(Stored entries)
----

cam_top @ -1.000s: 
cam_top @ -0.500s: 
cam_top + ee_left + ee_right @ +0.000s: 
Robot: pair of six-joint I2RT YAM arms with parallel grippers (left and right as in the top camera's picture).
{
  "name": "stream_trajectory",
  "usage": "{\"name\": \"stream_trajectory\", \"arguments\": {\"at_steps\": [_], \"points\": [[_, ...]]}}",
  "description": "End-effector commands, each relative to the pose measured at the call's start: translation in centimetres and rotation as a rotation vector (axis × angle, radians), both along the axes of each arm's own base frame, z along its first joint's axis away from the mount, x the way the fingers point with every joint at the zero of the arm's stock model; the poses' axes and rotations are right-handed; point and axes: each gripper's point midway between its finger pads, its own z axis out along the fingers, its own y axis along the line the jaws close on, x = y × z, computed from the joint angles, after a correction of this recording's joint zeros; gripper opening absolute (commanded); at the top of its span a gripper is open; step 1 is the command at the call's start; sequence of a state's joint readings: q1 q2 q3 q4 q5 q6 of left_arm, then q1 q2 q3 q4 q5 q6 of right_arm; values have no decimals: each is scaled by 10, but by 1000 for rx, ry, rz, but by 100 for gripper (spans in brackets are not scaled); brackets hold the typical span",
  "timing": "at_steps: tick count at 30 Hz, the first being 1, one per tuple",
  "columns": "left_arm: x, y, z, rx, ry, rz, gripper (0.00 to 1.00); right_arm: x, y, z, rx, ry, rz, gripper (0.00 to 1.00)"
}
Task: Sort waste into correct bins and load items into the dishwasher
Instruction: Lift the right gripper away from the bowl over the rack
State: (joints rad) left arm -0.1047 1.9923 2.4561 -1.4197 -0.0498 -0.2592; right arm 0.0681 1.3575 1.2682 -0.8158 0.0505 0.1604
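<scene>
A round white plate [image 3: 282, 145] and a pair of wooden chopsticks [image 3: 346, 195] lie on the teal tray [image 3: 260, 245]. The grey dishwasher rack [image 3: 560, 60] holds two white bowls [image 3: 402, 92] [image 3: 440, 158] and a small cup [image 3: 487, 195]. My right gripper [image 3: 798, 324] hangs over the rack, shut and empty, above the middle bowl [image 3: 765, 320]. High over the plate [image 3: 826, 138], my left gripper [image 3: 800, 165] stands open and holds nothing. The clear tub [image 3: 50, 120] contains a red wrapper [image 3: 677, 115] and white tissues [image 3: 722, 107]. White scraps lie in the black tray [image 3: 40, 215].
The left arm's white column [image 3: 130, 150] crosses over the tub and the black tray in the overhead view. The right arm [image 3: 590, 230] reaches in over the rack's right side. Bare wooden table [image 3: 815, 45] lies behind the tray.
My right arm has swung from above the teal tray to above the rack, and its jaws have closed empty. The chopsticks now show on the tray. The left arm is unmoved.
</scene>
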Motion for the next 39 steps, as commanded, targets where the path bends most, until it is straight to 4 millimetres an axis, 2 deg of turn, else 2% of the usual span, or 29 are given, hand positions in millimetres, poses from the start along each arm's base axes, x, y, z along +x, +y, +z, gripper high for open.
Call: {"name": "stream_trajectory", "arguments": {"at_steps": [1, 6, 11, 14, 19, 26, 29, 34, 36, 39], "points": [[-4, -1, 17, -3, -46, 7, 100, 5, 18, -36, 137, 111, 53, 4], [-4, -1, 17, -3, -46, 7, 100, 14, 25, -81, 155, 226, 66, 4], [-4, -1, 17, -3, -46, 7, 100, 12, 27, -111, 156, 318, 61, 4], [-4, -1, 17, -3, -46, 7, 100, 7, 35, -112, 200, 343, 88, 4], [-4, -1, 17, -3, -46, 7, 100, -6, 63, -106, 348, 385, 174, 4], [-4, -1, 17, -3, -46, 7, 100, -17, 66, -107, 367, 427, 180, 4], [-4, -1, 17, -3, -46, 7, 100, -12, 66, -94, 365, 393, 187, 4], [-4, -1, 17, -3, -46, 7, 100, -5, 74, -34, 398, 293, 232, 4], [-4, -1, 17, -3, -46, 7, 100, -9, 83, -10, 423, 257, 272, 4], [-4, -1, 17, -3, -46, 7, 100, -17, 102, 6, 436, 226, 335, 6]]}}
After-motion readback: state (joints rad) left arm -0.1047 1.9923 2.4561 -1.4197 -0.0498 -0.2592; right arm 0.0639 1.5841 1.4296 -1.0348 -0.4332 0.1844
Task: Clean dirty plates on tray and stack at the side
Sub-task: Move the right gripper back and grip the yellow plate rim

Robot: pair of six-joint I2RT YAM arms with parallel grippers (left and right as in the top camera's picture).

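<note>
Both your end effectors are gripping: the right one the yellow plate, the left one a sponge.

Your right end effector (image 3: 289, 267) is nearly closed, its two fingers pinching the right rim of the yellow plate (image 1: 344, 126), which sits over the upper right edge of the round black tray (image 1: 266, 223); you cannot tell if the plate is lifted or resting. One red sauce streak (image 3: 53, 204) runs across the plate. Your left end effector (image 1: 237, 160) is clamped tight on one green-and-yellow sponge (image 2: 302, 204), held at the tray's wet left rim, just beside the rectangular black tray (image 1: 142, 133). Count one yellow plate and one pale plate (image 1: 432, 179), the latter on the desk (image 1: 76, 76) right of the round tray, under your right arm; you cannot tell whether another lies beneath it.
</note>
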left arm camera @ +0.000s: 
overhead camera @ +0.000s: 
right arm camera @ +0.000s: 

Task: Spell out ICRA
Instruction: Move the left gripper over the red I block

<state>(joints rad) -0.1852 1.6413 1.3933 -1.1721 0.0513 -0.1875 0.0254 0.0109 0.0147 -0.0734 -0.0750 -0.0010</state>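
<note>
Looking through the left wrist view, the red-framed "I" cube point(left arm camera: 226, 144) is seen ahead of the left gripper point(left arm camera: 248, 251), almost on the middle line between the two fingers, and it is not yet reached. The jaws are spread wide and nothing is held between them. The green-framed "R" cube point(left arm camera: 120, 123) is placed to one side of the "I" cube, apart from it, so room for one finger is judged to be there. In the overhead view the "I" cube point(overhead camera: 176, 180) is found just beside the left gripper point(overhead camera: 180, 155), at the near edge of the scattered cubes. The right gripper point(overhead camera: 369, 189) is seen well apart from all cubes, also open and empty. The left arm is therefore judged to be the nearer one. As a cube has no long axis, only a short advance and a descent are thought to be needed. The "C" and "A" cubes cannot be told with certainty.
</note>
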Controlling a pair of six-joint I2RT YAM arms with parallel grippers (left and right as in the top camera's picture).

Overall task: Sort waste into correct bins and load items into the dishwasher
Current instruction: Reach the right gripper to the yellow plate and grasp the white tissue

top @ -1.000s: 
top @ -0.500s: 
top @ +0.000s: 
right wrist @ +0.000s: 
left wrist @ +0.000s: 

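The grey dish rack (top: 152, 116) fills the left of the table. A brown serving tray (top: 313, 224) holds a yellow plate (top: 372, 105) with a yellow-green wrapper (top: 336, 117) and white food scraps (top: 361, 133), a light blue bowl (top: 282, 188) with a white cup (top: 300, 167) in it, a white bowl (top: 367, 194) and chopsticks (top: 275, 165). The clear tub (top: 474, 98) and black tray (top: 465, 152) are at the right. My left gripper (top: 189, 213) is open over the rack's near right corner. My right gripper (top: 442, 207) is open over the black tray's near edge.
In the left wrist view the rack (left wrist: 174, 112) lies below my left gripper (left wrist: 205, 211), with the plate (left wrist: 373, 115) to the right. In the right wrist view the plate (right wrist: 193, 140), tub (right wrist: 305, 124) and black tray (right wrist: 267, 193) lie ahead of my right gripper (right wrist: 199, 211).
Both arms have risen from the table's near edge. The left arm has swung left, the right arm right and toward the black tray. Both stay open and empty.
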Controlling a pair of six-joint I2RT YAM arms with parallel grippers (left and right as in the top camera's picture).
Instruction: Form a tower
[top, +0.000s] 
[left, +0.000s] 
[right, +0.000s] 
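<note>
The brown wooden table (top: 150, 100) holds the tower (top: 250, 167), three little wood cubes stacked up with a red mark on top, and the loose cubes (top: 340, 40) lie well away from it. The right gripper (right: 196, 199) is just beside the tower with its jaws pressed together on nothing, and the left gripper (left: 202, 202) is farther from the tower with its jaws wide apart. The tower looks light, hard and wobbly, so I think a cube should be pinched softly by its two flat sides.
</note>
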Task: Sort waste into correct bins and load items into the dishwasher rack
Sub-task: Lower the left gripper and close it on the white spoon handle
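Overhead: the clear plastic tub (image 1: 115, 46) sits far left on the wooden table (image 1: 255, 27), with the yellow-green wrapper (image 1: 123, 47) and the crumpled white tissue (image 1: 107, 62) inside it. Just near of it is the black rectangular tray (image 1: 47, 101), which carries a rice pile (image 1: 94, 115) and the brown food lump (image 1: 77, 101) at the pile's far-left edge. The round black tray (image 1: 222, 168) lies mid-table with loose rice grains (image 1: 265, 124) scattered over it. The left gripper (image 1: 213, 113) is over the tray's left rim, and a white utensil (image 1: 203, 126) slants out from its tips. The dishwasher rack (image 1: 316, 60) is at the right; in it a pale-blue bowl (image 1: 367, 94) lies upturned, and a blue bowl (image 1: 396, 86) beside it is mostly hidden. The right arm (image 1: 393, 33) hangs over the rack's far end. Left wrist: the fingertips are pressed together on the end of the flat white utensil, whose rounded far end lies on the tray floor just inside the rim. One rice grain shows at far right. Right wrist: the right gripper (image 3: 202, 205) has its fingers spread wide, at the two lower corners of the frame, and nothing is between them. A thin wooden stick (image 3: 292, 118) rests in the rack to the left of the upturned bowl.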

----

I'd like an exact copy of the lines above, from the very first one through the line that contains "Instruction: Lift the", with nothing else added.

cam_top @ -1.000s: 
cam_top @ -0.500s: 
cam_top + ee_left + ee_right @ +0.000s: 
Robot: pair of six-joint I2RT YAM arms with parallel grippers (left and right as in the top camera's picture).
{
  "name": "stream_trajectory",
  "usage": "{\"name\": \"stream_trajectory\", \"arguments\": {\"at_steps\": [_], \"points\": [[_, ...]]}}",
  "description": "End-effector commands, each relative to the pose measured at the call's start: translation in centimetres and rotation as a rotation vector (axis × angle, radians), both along the axes of each arm's own base frame, z along its first joint's axis away from the mount, x the way the fingers point with every joint at the zero of the arm's stock model; the poses' axes and rotations are right-handed; point and axes: each gripper's point midway between its finger pads, its own z axis out along the fingers, its own y axis along the line the jaws close on, x = y × z, computed from the joint angles, after a correction of this recording's joint zeros; gripper opening absolute (commanded); at the top of its span a gripper is open; step 1 is the command at the call's start; sequence of a state's joint readings: q1 q2 q3 q4 q5 q6 of left_arm, then q1 q2 q3 q4 q5 q6 of right_arm; values have no decimals: each is scaled by 10, but by 1000 for rx, ry, rz, but by 100 for gripper (spans in brackets are not scaled); brackets hold the typical span",
  "timing": "at_steps: tick count at 30 Hz, the first being 1, one per tuple",
  "columns": "left_arm: x, y, z, rx, ry, rz, gripper (0.00 to 1.00); right_arm: x, y, z, rx, ry, rz, gripper (0.00 to 1.00)"
}
Task: Sort waste into correct bins and load items into the dishwasher
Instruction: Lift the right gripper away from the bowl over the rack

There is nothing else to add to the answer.